### WHAT TO DO
The expected output is the full set of entries, retyped verbatim, pictures excluded.

### SOURCE DATA
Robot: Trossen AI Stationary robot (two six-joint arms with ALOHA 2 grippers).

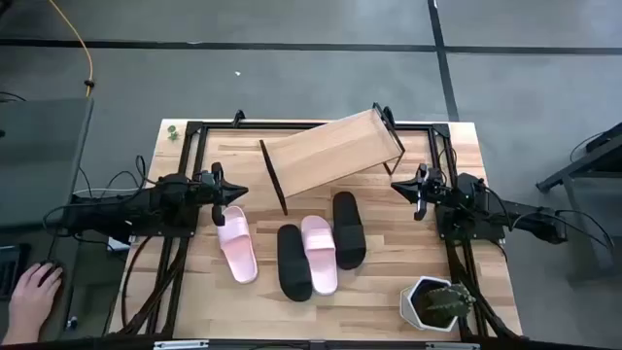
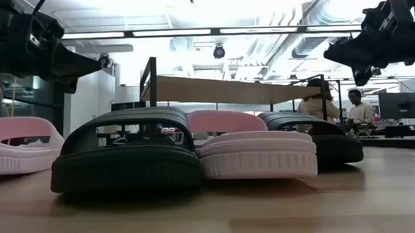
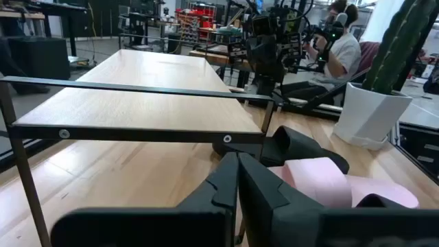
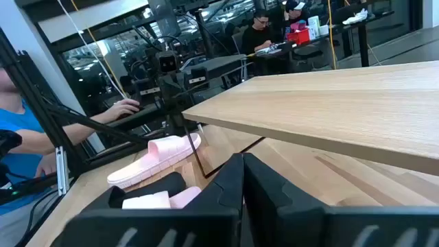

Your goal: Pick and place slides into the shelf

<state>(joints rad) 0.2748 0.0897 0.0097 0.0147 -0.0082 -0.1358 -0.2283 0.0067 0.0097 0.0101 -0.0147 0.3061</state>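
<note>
Several slides lie flat on their soles on the wooden table: a pink one (image 1: 236, 249) at the left, then a black one (image 1: 293, 262), a pink one (image 1: 319, 255) and a black one (image 1: 348, 229) side by side. The shelf (image 1: 332, 152), a slanted light-wood board on a thin black frame, stands behind them at the far side, bare. My left gripper (image 1: 239, 193) hangs shut above the table's left, over the left pink slide's far end. My right gripper (image 1: 397, 184) hangs shut at the shelf's right end. Neither touches anything.
A potted cactus in a white pot (image 1: 437, 303) stands at the near right corner. A person's hand (image 1: 34, 295) rests off the table's left side. People sit in the room beyond (image 2: 358, 110). Black frame rails (image 1: 185, 165) run along the table's left, right and far sides.
</note>
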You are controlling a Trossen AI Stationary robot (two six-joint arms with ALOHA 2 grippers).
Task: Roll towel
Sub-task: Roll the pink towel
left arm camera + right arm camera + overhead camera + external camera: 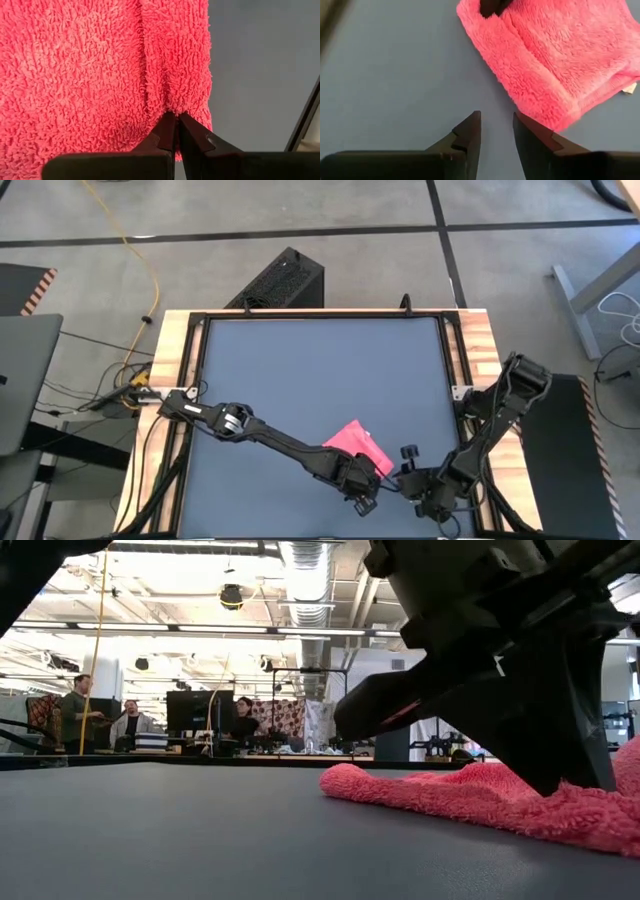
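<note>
I have the towel (356, 442) lying on the counter (300, 370), near the front edge and right of centre. It is a thin, fluffy pink cloth, so I judge it light, limp and grippy, not slippery: it will sag and bunch wherever I lift it, and nothing about it can break. A fold or ridge runs across it, so it does not lie fully flat.

My left gripper (177, 120) is pressed together on the towel's near edge, pinching a small tuck of pile at the ridge. My right gripper (496, 125) hovers over bare counter just beside the towel's right corner, fingers partly spread with nothing between them.

For rolling, I would take hold along 1 edge at 2 points, since a single pinch will only drag the towel into a wad.
</note>
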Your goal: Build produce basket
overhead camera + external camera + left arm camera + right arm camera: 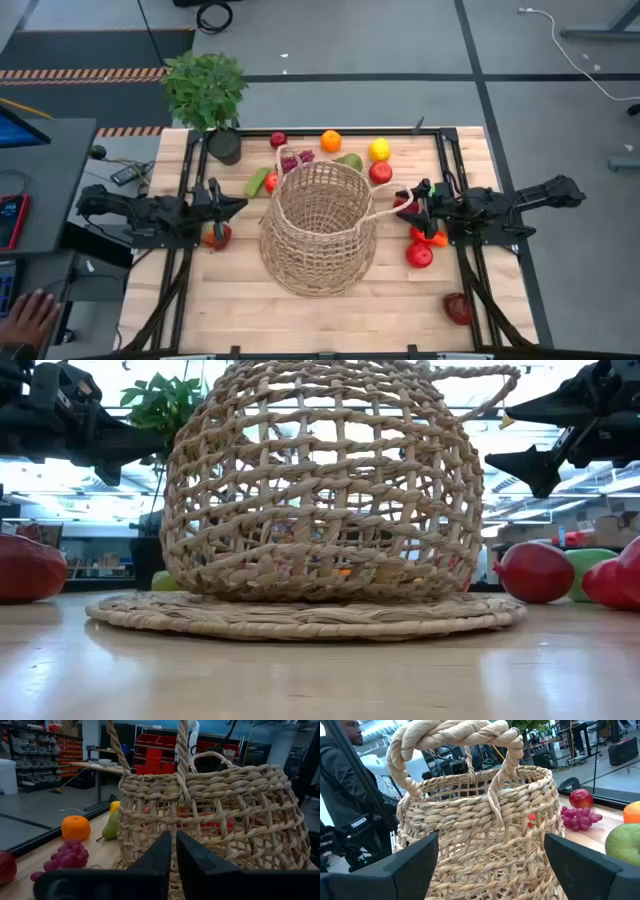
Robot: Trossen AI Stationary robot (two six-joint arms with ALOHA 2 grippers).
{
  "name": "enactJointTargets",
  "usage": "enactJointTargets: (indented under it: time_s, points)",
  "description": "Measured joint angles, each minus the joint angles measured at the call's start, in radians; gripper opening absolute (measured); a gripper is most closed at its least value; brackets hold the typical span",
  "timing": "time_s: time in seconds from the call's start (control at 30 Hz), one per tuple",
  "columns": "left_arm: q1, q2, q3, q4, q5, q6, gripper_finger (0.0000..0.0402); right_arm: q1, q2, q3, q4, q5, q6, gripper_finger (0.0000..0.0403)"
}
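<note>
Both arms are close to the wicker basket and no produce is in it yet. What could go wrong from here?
1. The right gripper, open, sits at the wicker basket's loop handle; a finger may snag it and drag or tip the basket.
2. A red apple lies right by the shut left gripper; a sweep might roll it away.
3. Red fruit crowds the right arm and may get knocked.

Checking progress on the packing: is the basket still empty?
Empty, apparently: the high view looks down into the basket and shows only weave, no produce inside.
</note>
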Motion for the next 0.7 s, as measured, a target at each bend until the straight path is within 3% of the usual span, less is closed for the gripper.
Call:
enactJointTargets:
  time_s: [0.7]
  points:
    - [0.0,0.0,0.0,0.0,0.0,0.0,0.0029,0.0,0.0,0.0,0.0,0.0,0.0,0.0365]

### EXERCISE SOLUTION
Robot: Trossen AI Stationary robot (two six-joint arms with ALOHA 2 grippers).


Your goal: Pick and place slides into the shelf

<state>(joints rad) 0.2748 0.0897 0.0097 0.0147 -0.0082 -0.1358 -0.2283 0.0067 0.0097 0.0101 -0.0147 0.3061</state>
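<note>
Several slides lie flat on their soles on the wooden table: a pink one (image 1: 236, 249) at the left, then a black one (image 1: 293, 262), a pink one (image 1: 319, 255) and a black one (image 1: 348, 229) side by side. The shelf (image 1: 332, 152), a slanted light-wood board on a thin black frame, stands behind them at the far side, bare. My left gripper (image 1: 239, 193) hangs shut above the table's left, over the left pink slide's far end. My right gripper (image 1: 397, 184) hangs shut at the shelf's right end. Neither touches anything.
A potted cactus in a white pot (image 1: 437, 303) stands at the near right corner. A person's hand (image 1: 34, 295) rests off the table's left side. People sit in the room beyond (image 2: 358, 110). Black frame rails (image 1: 185, 165) run along the table's left, right and far sides.
</note>
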You are controlling a Trossen AI Stationary robot (two six-joint arms with ALOHA 2 grippers).
Task: Roll towel
Sub-task: Roll the pink towel
left arm camera + right arm camera + overhead camera + external camera: 
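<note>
I have the towel (356, 442) lying on the counter (300, 370), near the front edge and right of centre. It is a thin, fluffy pink cloth, so I judge it light, limp and grippy, not slippery: it will sag and bunch wherever I lift it, and nothing about it can break. A fold or ridge runs across it, so it does not lie fully flat.

My left gripper (177, 120) is pressed together on the towel's near edge, pinching a small tuck of pile at the ridge. My right gripper (496, 125) hovers over bare counter just beside the towel's right corner, fingers partly spread with nothing between them.

For rolling, I would take hold along 1 edge at 2 points, since a single pinch will only drag the towel into a wad.
</note>
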Your goal: Build produce basket
overhead camera + external camera + left arm camera + right arm camera: 
Robot: Trossen AI Stationary robot (two six-joint arms with ALOHA 2 grippers).
{
  "name": "enactJointTargets",
  "usage": "enactJointTargets: (indented under it: time_s, points)",
  "description": "Measured joint angles, each minus the joint angles measured at the call's start, in radians; gripper opening absolute (measured); a gripper is most closed at its least value; brackets hold the typical span",
  "timing": "time_s: time in seconds from the call's start (control at 30 Hz), one per tuple",
  "columns": "left_arm: q1, q2, q3, q4, q5, q6, gripper_finger (0.0000..0.0402); right_arm: q1, q2, q3, q4, q5, q6, gripper_finger (0.0000..0.0403)"
}
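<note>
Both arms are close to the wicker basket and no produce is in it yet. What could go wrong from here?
1. The right gripper, open, sits at the wicker basket's loop handle; a finger may snag it and drag or tip the basket.
2. A red apple lies right by the shut left gripper; a sweep might roll it away.
3. Red fruit crowds the right arm and may get knocked.

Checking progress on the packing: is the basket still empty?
Empty, apparently: the high view looks down into the basket and shows only weave, no produce inside.
</note>
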Motion for the next 0.7 s, as measured, a target at each bend until the straight path is within 3% of the usual span, less is closed for the gripper.
Call:
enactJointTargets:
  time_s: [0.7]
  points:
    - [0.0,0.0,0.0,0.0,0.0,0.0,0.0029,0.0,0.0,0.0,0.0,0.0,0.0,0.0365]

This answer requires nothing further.